New therapeutic approaches are needed for lung cancer, the leading cause of cancer death. Methylating agents constitute a widely used class of anticancer drugs, the effect of which on human non small cell lung cancer (NSCLC) has not been adequately studied. N-methyl-N-nitrosourea (MNU), a model S(N)1 methylating agent, induced cell death through a distinct mechanism in two human NSCLC cell lines studied, A549(p53(wt)) and H157(p53(null)). In A549(p53(wt)), MNU induced G2/M arrest, accompanied by cdc25A degradation, hnRNP B1 induction, hnRNP C1/C2 downregulation. Non-apoptotic cell death was confirmed by the lack of increase in the sub-G1 DNA content, Poly (ADP-ribose) polymerase cleavage and caspase-3, -7 activation.
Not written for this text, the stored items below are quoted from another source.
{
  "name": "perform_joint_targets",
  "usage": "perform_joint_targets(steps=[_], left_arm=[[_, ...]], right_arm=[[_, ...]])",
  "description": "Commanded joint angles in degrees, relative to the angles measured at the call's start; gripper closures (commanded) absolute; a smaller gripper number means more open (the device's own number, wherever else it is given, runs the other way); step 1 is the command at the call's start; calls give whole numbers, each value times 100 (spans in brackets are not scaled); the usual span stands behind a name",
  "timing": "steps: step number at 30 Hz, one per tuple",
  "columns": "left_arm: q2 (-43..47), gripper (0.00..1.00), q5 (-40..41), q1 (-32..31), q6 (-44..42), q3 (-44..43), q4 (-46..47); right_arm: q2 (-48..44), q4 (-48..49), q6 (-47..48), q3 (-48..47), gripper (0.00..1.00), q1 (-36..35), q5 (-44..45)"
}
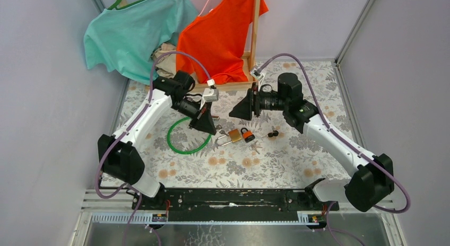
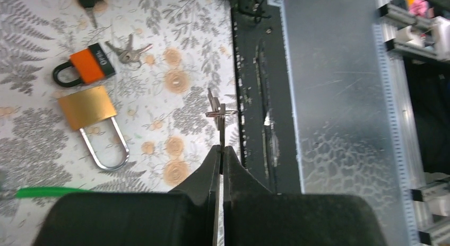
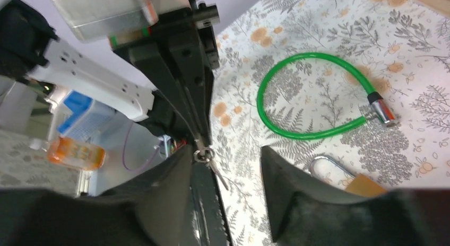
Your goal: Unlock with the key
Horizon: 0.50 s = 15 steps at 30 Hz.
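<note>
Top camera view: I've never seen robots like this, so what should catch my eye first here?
The left arm and right arm lean toward each other over a flowery tablecloth, the left gripper pinching a small bunch of keys while the right gripper stands open beside it. On the cloth near them lie a brass padlock and an orange padlock, with a green cable lock under the left arm. At the back hang an orange shirt and a teal shirt.
</note>
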<state>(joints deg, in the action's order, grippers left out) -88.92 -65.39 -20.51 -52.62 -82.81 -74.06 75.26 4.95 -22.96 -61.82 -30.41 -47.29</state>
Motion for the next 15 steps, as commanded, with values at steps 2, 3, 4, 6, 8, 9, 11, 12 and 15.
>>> perform_joint_targets(steps=[2, 3, 4, 6, 8, 9, 11, 12, 15], left_arm=[[-288, 100, -653, -58, -90, -438, -916], [-280, 100, -750, -59, 2, -453, -913], [-261, 100, -825, -64, 46, -455, -909], [-190, 100, -883, -79, 66, -483, -913], [-134, 100, -866, -102, 76, -507, -918], [-112, 100, -855, -103, 81, -508, -917], [-97, 100, -803, -126, 94, -494, -917], [-86, 100, -782, -135, 94, -477, -917], [-73, 100, -773, -152, 102, -448, -918]], right_arm=[[149, -833, 1612, -150, 51, -293, -258], [124, -880, 1702, -184, 47, -343, -274], [77, -876, 1765, -181, 39, -381, -288], [-75, -653, 1800, -85, 28, -474, -425], [-176, -295, 1606, 19, 25, -520, -677], [-187, -123, 1425, 67, 27, -530, -777], [-126, 134, 1154, 129, 32, -563, -966], [-81, 163, 1094, 118, 34, -600, -1005], [23, 192, 1076, 71, 38, -767, -1038]])
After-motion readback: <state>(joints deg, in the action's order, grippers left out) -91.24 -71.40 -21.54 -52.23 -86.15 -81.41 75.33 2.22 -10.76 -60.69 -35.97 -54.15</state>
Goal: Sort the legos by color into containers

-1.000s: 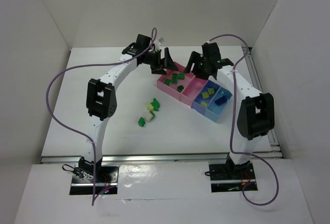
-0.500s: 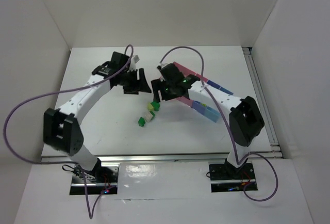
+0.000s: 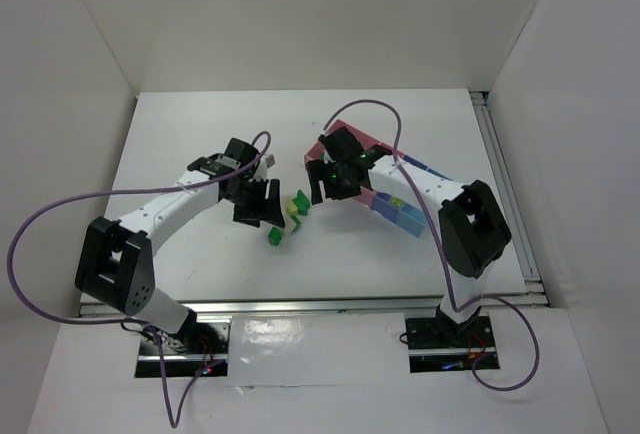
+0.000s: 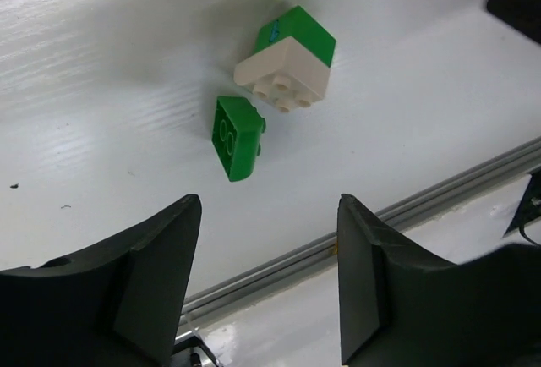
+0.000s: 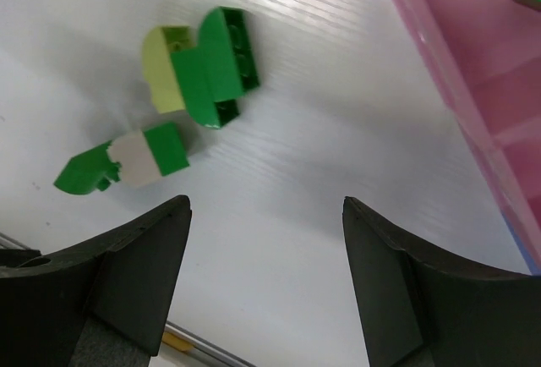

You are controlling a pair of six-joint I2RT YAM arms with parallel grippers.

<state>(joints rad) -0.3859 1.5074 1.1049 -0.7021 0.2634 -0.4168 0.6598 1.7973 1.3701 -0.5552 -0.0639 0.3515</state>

In H157(p53(null)), MNU induced apoptotic cell death, confirmed by cytofluorometry of DNA content and immunodetection of apoptotic markers, accompanied by overexpression of hnRNP B1 and C1/C2. Thus, the mechanism of the cell death induced by S(N)1 methylating agents is cell type-dependent and must be assessed prior treatment.